Your instructions: Report every line below that holds the word "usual".

------ Provided information ------

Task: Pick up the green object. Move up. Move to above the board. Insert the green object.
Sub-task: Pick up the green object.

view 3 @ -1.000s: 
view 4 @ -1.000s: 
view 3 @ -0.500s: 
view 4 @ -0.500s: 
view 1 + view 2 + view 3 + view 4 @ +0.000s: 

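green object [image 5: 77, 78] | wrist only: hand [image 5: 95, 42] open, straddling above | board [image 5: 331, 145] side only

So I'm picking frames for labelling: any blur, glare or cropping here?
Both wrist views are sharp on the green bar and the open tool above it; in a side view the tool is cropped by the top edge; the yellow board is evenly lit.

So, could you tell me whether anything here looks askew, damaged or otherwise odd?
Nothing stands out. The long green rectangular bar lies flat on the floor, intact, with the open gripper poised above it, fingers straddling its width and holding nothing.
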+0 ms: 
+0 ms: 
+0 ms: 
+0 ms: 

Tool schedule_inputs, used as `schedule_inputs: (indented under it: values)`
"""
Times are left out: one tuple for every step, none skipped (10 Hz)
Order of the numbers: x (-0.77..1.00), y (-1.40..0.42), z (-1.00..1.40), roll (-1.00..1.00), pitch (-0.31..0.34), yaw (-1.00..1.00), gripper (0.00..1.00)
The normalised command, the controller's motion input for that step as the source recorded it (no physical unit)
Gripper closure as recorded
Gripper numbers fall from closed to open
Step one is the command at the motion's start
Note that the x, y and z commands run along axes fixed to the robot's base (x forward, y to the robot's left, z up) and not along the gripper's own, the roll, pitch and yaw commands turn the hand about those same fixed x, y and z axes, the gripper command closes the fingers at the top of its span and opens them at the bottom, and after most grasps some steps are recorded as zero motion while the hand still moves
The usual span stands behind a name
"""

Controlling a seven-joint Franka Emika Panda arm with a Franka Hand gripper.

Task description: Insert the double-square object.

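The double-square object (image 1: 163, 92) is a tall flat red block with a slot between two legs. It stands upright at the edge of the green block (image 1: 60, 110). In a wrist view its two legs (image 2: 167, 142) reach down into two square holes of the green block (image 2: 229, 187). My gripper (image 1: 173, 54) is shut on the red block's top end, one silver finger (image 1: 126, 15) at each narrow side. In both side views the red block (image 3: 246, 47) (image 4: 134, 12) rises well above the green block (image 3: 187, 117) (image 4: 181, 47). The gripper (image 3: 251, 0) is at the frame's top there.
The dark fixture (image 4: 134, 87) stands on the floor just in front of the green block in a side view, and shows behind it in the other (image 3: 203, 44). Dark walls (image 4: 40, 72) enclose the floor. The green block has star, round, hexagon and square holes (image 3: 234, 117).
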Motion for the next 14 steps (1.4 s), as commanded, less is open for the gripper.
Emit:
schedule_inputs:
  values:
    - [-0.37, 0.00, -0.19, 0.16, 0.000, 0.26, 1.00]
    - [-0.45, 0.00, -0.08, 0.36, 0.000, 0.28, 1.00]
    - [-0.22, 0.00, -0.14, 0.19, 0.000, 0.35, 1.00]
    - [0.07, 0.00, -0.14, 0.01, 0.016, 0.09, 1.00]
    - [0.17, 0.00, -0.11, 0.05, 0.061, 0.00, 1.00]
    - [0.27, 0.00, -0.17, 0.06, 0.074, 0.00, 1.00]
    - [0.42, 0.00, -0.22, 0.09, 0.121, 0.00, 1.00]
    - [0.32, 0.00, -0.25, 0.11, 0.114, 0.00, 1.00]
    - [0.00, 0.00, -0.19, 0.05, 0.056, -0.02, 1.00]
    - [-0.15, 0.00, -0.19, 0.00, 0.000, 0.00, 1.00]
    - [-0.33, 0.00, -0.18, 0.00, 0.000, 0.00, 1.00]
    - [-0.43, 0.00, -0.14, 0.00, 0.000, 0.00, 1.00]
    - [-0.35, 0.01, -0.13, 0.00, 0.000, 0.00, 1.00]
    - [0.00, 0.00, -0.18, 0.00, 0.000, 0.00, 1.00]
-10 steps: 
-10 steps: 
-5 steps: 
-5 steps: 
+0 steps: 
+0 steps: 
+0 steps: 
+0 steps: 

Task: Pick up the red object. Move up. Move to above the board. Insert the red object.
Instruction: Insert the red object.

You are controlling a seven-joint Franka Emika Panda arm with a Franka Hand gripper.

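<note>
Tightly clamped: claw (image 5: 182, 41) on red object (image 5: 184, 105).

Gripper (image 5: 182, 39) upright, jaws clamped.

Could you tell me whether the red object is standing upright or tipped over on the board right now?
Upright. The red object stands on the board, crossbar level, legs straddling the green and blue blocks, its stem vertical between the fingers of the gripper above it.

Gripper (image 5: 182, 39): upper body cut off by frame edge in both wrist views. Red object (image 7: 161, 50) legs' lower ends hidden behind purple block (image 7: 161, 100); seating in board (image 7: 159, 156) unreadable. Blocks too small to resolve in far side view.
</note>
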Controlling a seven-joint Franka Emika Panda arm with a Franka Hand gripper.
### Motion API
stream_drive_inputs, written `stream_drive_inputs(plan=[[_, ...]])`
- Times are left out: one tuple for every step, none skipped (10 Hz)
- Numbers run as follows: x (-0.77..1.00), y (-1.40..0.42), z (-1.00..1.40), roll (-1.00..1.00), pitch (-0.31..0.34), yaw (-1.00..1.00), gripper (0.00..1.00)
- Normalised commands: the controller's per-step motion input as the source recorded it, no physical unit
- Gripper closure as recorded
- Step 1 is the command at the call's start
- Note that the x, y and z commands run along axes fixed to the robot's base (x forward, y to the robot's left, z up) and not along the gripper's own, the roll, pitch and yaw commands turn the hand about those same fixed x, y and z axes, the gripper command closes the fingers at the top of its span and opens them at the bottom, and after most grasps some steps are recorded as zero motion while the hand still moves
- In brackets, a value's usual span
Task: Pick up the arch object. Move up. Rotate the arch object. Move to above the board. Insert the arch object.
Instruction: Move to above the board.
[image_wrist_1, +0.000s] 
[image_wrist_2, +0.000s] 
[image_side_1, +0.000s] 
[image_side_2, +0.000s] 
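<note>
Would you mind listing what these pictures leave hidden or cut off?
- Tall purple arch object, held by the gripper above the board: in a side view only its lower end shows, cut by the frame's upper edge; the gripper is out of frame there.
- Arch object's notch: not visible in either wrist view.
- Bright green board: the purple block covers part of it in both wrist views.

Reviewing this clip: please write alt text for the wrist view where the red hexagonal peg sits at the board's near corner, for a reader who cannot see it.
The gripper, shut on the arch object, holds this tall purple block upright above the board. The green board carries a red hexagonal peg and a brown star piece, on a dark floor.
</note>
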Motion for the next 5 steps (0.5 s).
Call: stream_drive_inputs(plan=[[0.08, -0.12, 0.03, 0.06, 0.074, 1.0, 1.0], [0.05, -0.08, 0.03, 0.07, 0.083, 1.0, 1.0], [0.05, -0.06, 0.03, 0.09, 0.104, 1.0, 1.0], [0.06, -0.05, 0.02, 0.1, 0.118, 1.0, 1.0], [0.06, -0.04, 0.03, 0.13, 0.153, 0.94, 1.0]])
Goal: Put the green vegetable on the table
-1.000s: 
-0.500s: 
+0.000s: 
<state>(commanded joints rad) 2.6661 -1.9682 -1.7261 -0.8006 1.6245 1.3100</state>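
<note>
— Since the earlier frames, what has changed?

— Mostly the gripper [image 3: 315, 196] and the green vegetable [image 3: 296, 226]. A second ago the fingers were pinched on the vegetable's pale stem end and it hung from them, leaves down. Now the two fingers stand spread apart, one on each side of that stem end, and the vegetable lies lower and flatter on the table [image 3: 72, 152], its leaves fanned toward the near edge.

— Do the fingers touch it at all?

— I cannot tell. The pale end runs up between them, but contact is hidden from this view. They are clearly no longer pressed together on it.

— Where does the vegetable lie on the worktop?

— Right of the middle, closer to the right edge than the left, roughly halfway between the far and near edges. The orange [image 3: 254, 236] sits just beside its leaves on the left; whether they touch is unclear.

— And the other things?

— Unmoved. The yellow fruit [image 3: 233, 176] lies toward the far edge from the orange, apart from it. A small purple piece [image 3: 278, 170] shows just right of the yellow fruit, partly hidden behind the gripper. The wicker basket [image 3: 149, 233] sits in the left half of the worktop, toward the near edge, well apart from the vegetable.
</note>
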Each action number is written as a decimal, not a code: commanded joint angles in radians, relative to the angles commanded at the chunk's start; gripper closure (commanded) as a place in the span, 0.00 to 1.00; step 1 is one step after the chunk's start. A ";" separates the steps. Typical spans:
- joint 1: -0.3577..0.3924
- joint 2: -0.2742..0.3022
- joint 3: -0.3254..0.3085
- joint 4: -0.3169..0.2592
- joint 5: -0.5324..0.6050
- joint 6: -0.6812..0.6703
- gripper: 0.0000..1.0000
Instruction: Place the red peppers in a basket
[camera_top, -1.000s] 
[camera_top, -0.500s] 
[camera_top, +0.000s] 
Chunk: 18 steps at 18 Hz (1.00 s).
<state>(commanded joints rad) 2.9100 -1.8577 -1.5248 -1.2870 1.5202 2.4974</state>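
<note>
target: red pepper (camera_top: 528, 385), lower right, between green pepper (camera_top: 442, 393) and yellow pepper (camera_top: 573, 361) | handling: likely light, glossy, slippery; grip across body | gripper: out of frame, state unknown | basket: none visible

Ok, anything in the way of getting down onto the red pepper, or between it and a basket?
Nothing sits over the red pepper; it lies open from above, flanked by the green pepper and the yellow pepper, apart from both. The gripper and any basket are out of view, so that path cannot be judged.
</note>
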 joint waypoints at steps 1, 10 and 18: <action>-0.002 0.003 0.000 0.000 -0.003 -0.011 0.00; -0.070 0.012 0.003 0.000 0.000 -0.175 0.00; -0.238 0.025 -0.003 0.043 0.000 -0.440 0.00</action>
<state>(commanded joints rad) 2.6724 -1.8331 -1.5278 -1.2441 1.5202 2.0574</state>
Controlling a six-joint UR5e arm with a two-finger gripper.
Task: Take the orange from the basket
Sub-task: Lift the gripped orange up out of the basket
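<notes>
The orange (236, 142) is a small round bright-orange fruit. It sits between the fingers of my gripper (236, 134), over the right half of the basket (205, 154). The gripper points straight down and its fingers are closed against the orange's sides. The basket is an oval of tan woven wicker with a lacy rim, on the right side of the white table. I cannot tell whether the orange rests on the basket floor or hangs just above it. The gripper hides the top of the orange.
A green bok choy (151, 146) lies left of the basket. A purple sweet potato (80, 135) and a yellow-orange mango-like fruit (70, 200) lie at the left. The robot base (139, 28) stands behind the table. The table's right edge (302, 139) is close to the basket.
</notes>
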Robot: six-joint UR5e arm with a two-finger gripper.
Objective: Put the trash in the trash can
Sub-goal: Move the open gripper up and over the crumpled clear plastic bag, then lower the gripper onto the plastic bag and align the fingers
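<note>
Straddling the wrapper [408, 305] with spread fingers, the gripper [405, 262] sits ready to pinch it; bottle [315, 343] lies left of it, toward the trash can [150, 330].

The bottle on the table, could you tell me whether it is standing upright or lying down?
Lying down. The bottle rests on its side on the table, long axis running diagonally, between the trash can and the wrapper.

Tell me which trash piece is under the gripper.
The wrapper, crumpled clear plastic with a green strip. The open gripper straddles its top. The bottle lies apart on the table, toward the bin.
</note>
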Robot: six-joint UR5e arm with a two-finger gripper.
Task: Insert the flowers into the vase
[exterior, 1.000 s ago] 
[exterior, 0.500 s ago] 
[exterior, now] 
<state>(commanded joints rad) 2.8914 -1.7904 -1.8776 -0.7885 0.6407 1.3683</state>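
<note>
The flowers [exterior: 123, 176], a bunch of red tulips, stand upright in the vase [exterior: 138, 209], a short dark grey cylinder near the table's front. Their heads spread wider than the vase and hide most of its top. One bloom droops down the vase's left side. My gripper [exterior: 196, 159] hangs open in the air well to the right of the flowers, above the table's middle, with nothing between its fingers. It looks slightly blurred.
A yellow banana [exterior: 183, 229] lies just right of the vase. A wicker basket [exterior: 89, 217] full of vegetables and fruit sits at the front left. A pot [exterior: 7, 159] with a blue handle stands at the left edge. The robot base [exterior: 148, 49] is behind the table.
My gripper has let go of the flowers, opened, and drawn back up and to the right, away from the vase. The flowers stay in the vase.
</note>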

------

Written response:
The usual span stands behind a name
- In brackets, a value's usual span

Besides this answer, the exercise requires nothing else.